The North Korea-linked Lazarus APT group is active again and this time it is targeting the IT supply chain. The threat actor is using a multi-platform malware framework, known as the MATA framework along with a new variant of DeathNote malware.
What has happened?
Kaspersky has reported that Lazarus APT is establishing supply chain attack capabilities with an updated DeathNote malware cluster.
The malware, which is an updated variant of the BlindingCan RAT, has been used to target several IT companies.
In one of the incidents, the group targeted a South Korean security software to build an infection chain aimed at a think tank.
In another attack, an asset monitoring solutions developer based in Latvia was targeted.
Additionally, hackers use a Racket downloader (signed with a stolen certificate) in the infection chain.
The group compromised exposed web servers and deployed scripts to control the malicious implants.
It is for the first time that Lazarus has conducted an IT supply chain attack. Lazarus has used an updated MATA framework for this campaign, implying its exclusive interest in this framework.

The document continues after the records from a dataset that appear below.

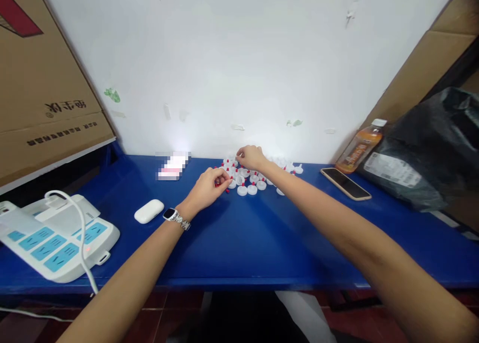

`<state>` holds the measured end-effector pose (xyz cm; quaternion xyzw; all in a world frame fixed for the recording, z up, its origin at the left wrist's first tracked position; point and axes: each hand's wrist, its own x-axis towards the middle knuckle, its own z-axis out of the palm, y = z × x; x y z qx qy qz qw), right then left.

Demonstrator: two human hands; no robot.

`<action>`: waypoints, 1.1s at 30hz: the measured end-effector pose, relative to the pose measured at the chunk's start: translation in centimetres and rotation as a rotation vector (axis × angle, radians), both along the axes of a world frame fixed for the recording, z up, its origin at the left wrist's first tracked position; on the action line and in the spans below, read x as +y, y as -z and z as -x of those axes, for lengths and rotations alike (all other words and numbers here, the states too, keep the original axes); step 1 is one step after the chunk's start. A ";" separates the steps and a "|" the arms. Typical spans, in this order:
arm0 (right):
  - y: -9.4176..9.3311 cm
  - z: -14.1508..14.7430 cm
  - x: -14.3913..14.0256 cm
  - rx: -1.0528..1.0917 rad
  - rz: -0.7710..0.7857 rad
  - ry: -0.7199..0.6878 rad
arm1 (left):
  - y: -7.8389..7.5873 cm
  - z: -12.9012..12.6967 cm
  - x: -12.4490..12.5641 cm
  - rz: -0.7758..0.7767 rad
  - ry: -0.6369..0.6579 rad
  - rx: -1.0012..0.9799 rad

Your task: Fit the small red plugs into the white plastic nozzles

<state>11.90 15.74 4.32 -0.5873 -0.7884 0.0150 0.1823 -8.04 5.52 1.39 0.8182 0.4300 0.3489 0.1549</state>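
Several small white caps with red tips [251,188] lie in a loose pile at the back of the blue table [239,243], close to the white wall. My left hand [207,188], with a watch on its wrist, rests at the left edge of the pile, its fingers pinched on a small red piece. My right hand [251,157] reaches over the far side of the pile with its fingertips closed on a white cap.
A white earbud case [148,210] and a white power strip [56,235] with a cable lie at the left. A phone [345,183], an orange drink bottle [359,146] and a black plastic bag [430,148] sit at the right. Cardboard boxes [41,83] flank both sides.
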 end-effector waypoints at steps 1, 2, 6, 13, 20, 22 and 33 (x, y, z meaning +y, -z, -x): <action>0.1 0.5 0.8 -0.023 0.019 0.005 | 0.0 0.2 -0.4 0.009 0.005 -0.007; 0.3 1.0 1.3 -0.034 0.037 0.007 | 0.0 0.4 -0.8 0.017 0.007 -0.017; 0.8 2.3 2.4 -0.008 0.068 0.028 | 0.0 1.0 -1.4 0.042 0.023 -0.025; -0.4 0.7 -0.7 0.295 -0.055 0.070 | -0.2 1.9 -0.8 -0.058 -0.027 -0.042; 1.0 1.1 -10.3 0.876 -0.001 -0.288 | -0.2 1.7 -1.3 -0.186 -0.040 -0.005; 1.6 1.8 -11.9 0.905 0.050 -0.352 | 0.0 1.7 -1.4 -0.174 0.033 0.100; 3.2 2.5 -14.1 -0.013 -0.257 -0.240 | -0.4 2.8 -1.1 -0.064 -0.028 0.184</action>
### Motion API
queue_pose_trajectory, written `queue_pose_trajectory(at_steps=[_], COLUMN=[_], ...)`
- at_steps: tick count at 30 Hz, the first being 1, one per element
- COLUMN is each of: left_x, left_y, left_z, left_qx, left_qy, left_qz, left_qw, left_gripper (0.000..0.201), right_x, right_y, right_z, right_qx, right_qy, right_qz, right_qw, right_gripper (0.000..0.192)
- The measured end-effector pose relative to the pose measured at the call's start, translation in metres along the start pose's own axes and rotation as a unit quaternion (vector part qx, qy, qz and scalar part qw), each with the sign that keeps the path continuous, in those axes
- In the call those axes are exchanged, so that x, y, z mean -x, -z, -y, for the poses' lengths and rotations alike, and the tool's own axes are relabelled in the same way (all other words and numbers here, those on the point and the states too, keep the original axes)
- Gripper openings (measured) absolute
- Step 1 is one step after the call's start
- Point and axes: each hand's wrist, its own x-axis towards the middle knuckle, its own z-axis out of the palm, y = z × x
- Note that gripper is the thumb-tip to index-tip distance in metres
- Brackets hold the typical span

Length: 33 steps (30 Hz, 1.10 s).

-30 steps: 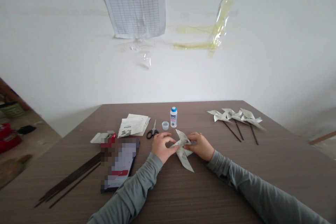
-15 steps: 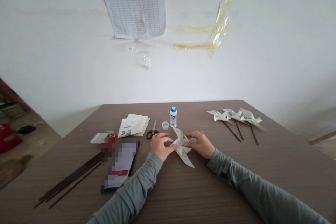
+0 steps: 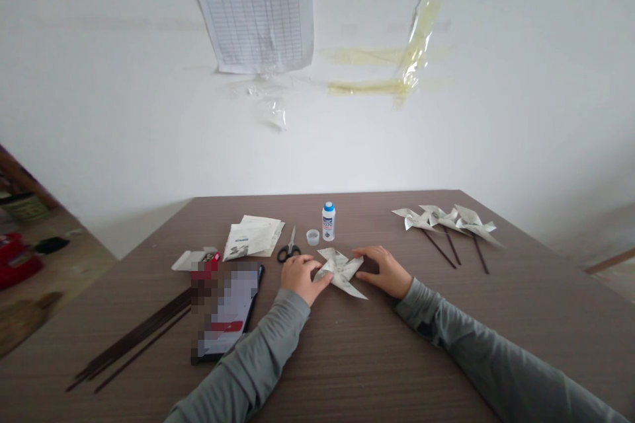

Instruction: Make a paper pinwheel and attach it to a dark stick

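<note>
A folded paper pinwheel (image 3: 339,272) of printed paper lies on the table in front of me. My left hand (image 3: 302,277) holds its left side, thumb and fingers closed around a blade. On the other side, my right hand (image 3: 384,269) has thumb and forefinger apart, close to the tip of the right blade. Whether it touches the paper I cannot tell. Just beyond the pinwheel are a white glue bottle (image 3: 328,223) with a blue top, a small clear cap (image 3: 312,237), and black-handled scissors (image 3: 288,250).
Folded papers (image 3: 254,238) lie left of the scissors. Nearer are an open red-and-white box (image 3: 203,263), a partly blurred phone (image 3: 231,310) and dark thin sticks (image 3: 133,337). Finished pinwheels on sticks (image 3: 444,218) rest at the right back. A wall (image 3: 317,158) stands behind the table.
My right hand has drawn back from the pinwheel's centre to the right, and its thumb no longer presses there. The pinwheel now lies flatter, its far blade lowered. My left hand barely moved.
</note>
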Motion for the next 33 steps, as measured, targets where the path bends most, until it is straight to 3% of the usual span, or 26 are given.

The current version appears to be an enhanced version of the MATA framework, which is using stolen but legitimate digital certificates to sign a few of its components.
A few months ago, Lazarus used MATA to target sensitive data in the defense industry.
Previously, MATA infrastructure has also been used for dropping ransomware payloads.
In fact, the downloader malware fetching MATA manifests a connection to TangoDaiwbo that was previously associated with the Lazarus group.
Lazarus APT has joined the list of the threat groups employing supply chain attacks. The use of sophisticated tools such as MATA indicates that this threat actor may be attempting to take the threats of supply chain attacks to the next level. Therefore, organizations should stay alert and focus on defense efforts against such threats.